Ce qui rend finalement l’espace – un peu plus – transparent, c’est la célébrité : quand on s’appelle Coen, plus besoin de s’infliger Hollywood au quotidien pour espérer travailler avec les acteurs les plus prisés du moment. « Maintenant que nous sommes connus, explique Ethan, ce n’est pas parce qu’un acteur ne nous aura pas vus à une fête à Hollywood qu’il nous répondra non. » Sinon, la proximité, favorable aux interactions régulières et imprévues, reste le maître mot à tous les niveaux de la chaîne de production.

Et la micro-géographie dans tout ça ?

Voilà pour une géographie classique du cinéma, qui gagnerait également à dresser la carte du monde de la production, de la fréquentation des salles, de la survie des salles art et essai et, à l’heure du multiplex et des popcorns triomphants, des initiatives d’exploitants contraints de déployer des trésors d’imagination pour survivre.

Reste pourtant, invisible sur un planisphère, délaissée par les géographes, une échelle, et pas la moindre, à explorer : celle du visionnage du film. La salle de cinéma, bien sûr, au cœur de l’expérience cinématographique pour André Gardies, est un espace avec ces centralités et ses périphéries, et sur lequel chaque spectateur projette ses propres représentations de ce que c’est que voir un film. Ainsi, contrairement aux amateurs de sensations fortes qui s’installent fébrilement au premier rang face à un écran géant pour y vibrer – littéralement – devant Star Wars ou Mad Max, Joel Coen fuit vers l’arrière de la salle : « Je préfère carrément ne pas voir un film plutôt que me retrouver dans les premiers rangs ». Gageons qu’un tas d’autres motivations poussent les uns à s’asseoir près de la sortie, les autres aussi loin que possible du reste des spectateurs, à un, à deux ou à plus.

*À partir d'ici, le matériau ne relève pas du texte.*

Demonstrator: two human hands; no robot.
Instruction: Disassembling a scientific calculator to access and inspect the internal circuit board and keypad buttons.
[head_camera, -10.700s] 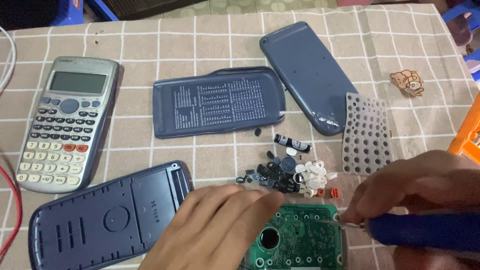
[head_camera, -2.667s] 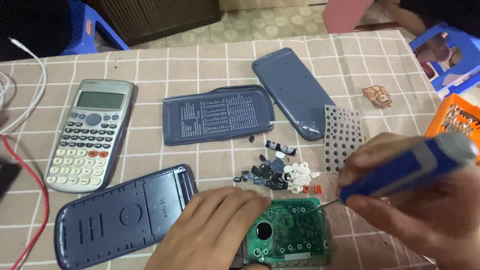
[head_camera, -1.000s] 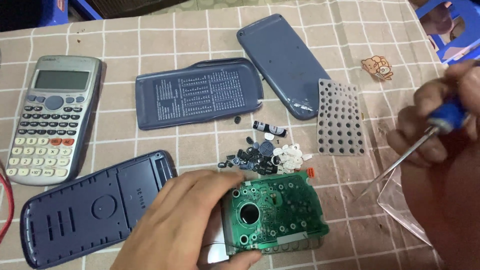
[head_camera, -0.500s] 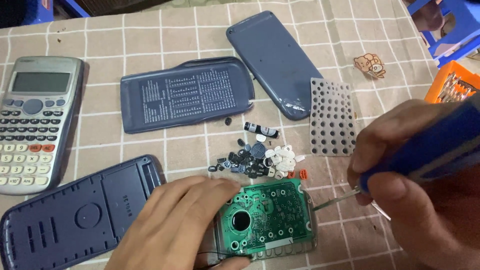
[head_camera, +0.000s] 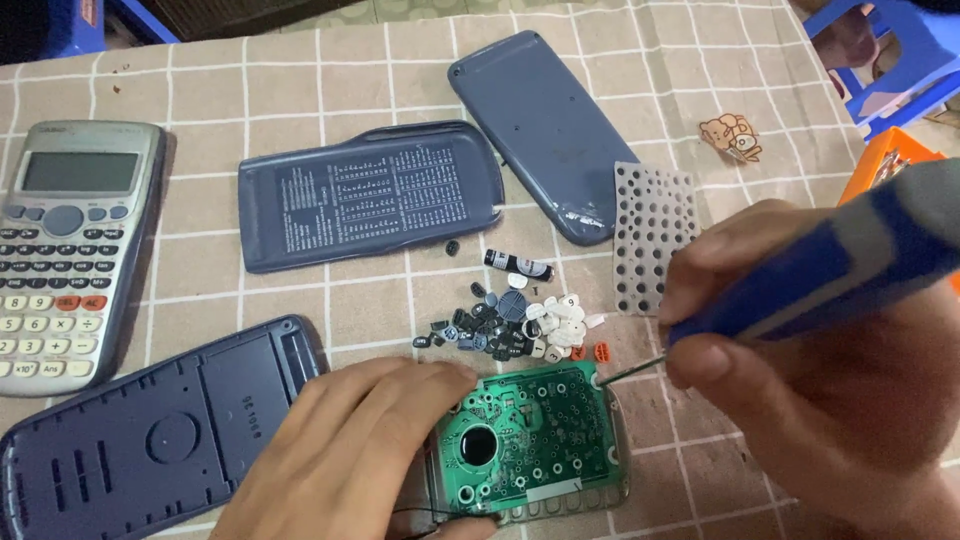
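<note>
Green circuit board (head_camera: 530, 435) sits at lower centre of the frame, seated in a clear casing on the checked tablecloth (head_camera: 350, 60). Left hand (head_camera: 350, 450) lies flat, fingers spread over the board's left edge, pinning it. Right hand (head_camera: 800, 370), lower right, is closed around a blue-and-grey screwdriver (head_camera: 820, 260); its thin tip meets the board's upper right corner, apparently at a screw hole.

Risks, as judged:
- Tip is slender and comes in at a slant. A slip could skate it across the traces or solder pads.
- Board is held on one side only; pressure at the far corner could rock or pivot it.
- Loose key caps (head_camera: 510, 325), dark and white, lie in a heap just above the board, a small battery (head_camera: 518, 265) beside them. A nudge from either wrist could scatter them.
- Any freed screw could vanish among those caps or roll across the patterned cloth.

Whole calculator (head_camera: 65, 250) at left edge, well apart. Rubber keypad sheet (head_camera: 650, 235) near the right hand.
</note>
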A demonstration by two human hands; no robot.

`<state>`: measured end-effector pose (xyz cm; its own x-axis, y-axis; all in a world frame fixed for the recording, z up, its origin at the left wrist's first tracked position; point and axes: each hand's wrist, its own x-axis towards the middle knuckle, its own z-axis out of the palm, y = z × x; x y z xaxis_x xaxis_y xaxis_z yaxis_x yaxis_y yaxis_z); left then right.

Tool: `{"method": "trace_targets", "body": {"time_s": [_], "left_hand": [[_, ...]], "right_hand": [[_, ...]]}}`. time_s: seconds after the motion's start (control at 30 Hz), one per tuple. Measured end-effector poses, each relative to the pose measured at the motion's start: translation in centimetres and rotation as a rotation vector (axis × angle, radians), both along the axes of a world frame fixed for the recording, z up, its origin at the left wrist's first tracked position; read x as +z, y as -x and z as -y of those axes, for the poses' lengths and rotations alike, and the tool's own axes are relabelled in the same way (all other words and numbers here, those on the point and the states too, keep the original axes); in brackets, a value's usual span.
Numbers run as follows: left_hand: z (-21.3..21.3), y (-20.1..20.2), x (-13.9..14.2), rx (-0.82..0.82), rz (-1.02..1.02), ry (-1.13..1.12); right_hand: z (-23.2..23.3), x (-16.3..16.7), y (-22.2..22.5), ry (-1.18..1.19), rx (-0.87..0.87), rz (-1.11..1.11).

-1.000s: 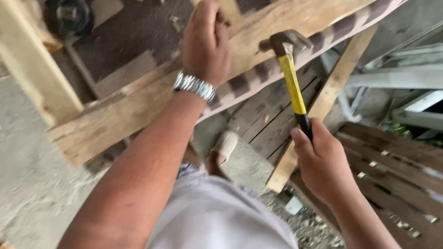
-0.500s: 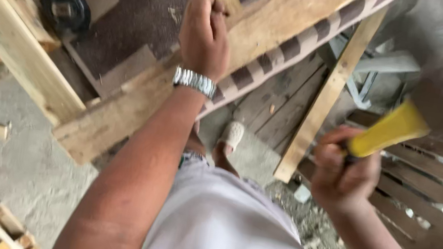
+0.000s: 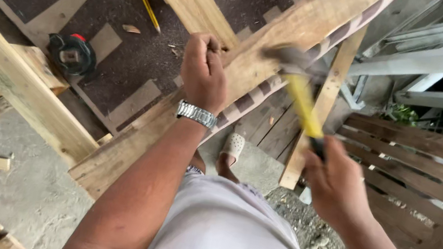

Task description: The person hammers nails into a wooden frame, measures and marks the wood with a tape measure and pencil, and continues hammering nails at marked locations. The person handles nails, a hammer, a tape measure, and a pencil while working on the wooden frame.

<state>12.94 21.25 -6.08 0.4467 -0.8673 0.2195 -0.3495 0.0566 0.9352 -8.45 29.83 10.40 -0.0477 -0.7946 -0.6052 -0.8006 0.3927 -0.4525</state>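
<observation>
A yellow-handled hammer (image 3: pixel 303 99) is gripped by the right hand (image 3: pixel 336 187), fingers wrapped around its lower end; its long axis slants up and left from them, the blurred head lying on the long plank (image 3: pixel 253 76). The left hand (image 3: pixel 204 74), fingers curled together, is pressed on the plank just left of the head. A round black tape measure (image 3: pixel 71 54) with a red spot lies well left of those fingers.

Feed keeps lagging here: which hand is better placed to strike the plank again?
Right. The right hand grips the yellow-handled hammer, its head at the plank; the left hand is occupied on the plank.
</observation>
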Motion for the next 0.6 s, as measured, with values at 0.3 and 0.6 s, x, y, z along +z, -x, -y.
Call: {"method": "trace_targets", "body": {"time_s": [0.3,0.6], "left_hand": [[0.7,-1.8,0.4,-0.038,-0.072,0.028],[-0.3,-18.0,5.2,-0.059,0.032,-0.289]], "right_hand": [[-1.0,-2.9,-0.4,-0.049,-0.005,-0.168],[1.0,0.7,-9.4,-0.299,-0.007,-0.253]]}}
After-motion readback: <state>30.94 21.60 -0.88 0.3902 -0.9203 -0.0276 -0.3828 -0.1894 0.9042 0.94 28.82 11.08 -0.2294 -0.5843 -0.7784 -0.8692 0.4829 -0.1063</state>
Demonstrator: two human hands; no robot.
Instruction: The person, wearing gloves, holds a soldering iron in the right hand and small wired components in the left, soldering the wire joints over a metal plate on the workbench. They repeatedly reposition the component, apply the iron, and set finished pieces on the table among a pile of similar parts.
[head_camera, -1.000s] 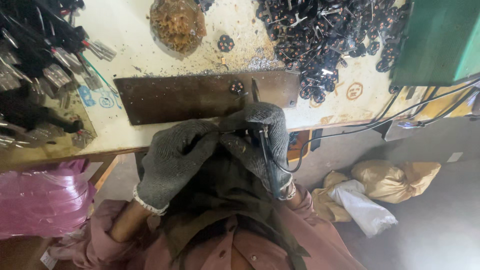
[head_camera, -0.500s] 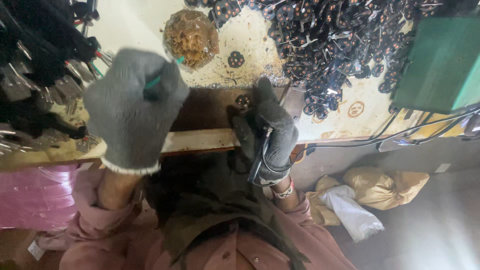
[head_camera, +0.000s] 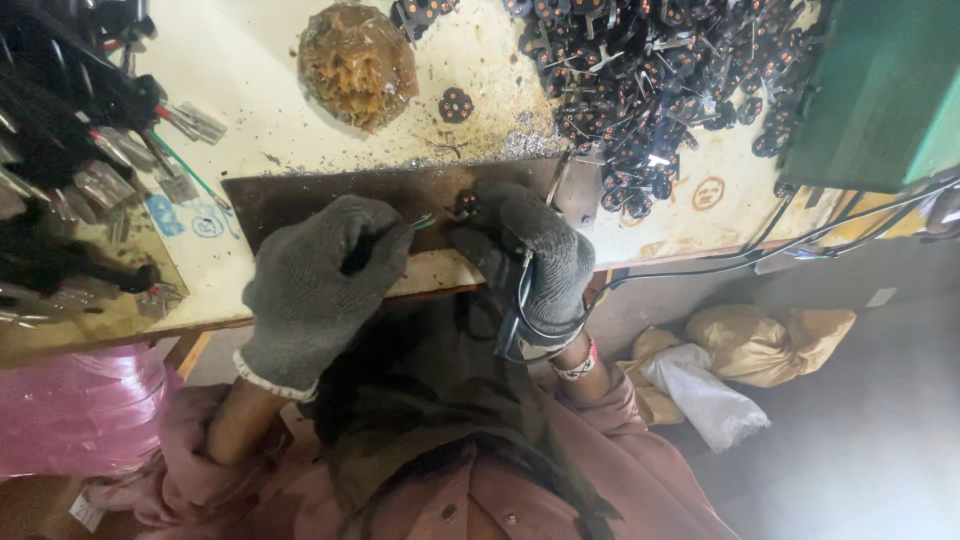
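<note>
Down at the dark metal plate (head_camera: 330, 195), left hand (head_camera: 318, 280) pinches a thin green-handled tool (head_camera: 422, 222); right hand (head_camera: 530, 255) clamps a black round part (head_camera: 467, 205)

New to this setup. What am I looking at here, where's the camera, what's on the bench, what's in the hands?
No machine here: a person works with two hands in grey knit gloves. The single camera sits on the person's head and looks straight down, so the chest and pink sleeves fill the bottom of the picture.

The left hand pinches a thin green-handled tool. The right hand presses a small black round part onto a dark brown metal plate at the near edge of the cream worktop, with a black cable looped over its wrist.

Also on the worktop: a heap of small black round parts, one loose part, a clear bag of brass-coloured bits and, at left, black cables with metal plugs.
</note>
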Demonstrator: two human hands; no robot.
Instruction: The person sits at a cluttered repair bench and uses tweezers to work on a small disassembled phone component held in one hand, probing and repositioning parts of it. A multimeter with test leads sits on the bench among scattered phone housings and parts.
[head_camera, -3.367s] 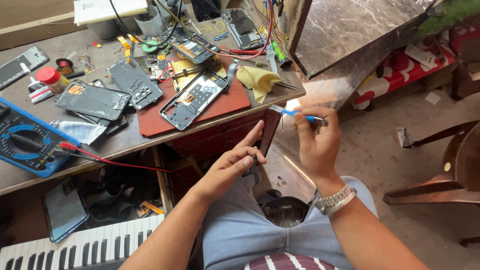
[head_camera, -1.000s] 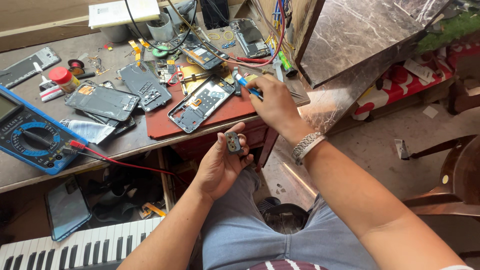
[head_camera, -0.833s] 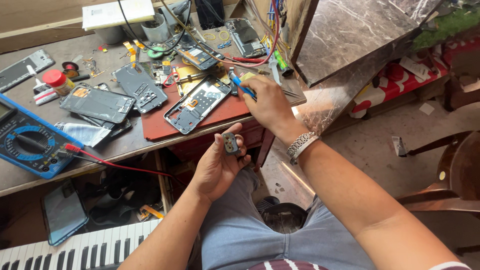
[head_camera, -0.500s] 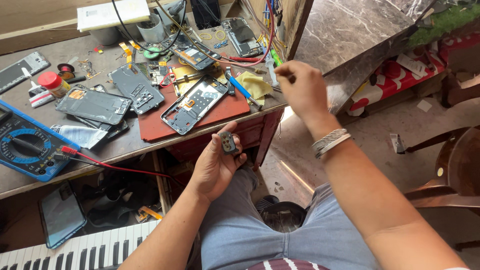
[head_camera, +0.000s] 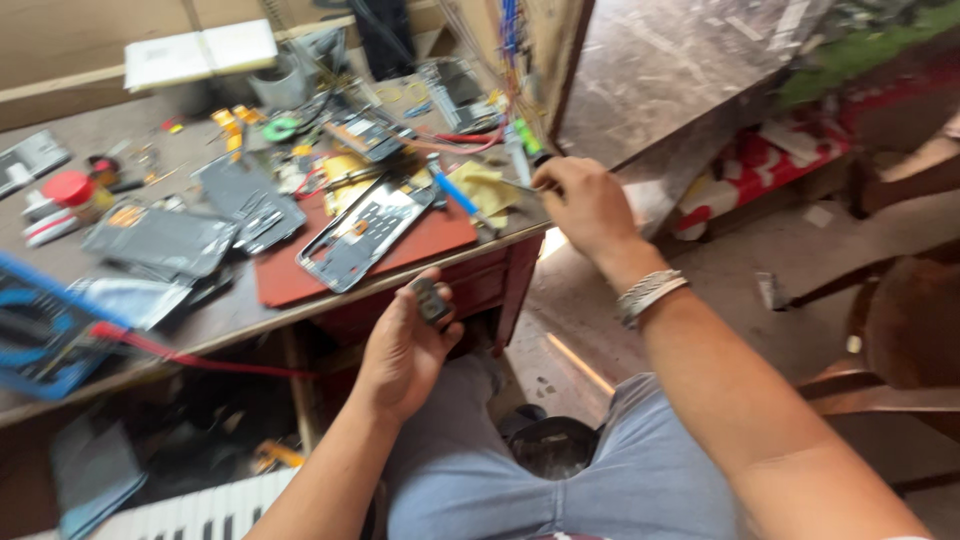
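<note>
My left hand (head_camera: 405, 350) is raised in front of the table's edge and pinches a small dark camera-like part (head_camera: 432, 300) between thumb and fingers. My right hand (head_camera: 585, 205), with a metal bracelet on the wrist, is at the table's right corner, its fingers closed on a thin metal tool (head_camera: 520, 185) that looks like tweezers; blur hides the detail. A blue-handled screwdriver (head_camera: 455, 192) lies on a yellow cloth (head_camera: 485, 185) just left of that hand. An opened phone frame (head_camera: 362, 235) rests on a red mat (head_camera: 420, 240).
The wooden table (head_camera: 230, 310) is crowded with phone back covers (head_camera: 160, 240), a blue multimeter (head_camera: 35, 330) with a red lead, a red-capped jar (head_camera: 70, 190), wires and small parts. A keyboard (head_camera: 200, 510) lies below; a wooden chair (head_camera: 900, 330) stands at right.
My right hand laid the blue-handled screwdriver on the table and moved right to the corner, closing on a thin tool. My left hand rose with the small dark part and has kept it.
</note>
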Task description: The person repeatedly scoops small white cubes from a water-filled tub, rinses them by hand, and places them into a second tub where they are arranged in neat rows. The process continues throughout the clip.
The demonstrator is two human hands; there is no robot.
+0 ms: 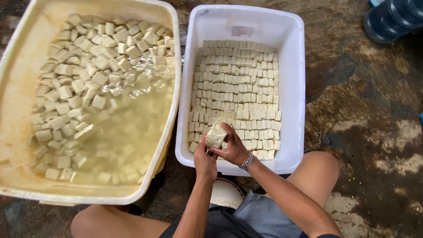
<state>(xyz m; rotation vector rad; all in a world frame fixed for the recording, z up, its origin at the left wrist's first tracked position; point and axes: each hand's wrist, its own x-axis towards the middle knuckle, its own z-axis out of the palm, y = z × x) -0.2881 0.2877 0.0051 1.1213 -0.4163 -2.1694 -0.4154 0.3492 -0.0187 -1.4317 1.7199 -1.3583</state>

Le cinéma illustre bien les voies que la géographie rechigne – certes de moins en moins – à explorer : les micro-échelles. C’est un vaste programme qui se dessine car, si la salle offre un objet d’étude passionnant, elle est aujourd’hui bien loin de constituer la seule modalité de visionnage d’un film : du téléphone portable au vidéoprojecteur, en passant par le siège d’un avion, voir un film recouvre de plus en plus de situations, parfois radicalement opposées car elles permettent des interactions très variables avec l’œuvre. Au point de faire hurler – pas forcément à tort – les puristes. Ainsi, pour Joel, visiblement le plus ronchon des Coen, « Regarder un film dans un avion est généralement une expérience déprimante. On ne voit ni n’entend correctement ».

Et, alors que les séries rendent la critique « légitime » de plus en plus hystérique, les deux frères disent tout leur mépris pour la télévision et Joel insiste : « Nous avons tendance à aimer quelque chose qui se fait de plus en plus rare : le film de quatre-vingt-dix à cent vingt minutes, qu’on peut projeter dans une salle. » Alors, esthètes intransigeants ou vieux réacs, les frères Coen ? Question – notamment – géographique.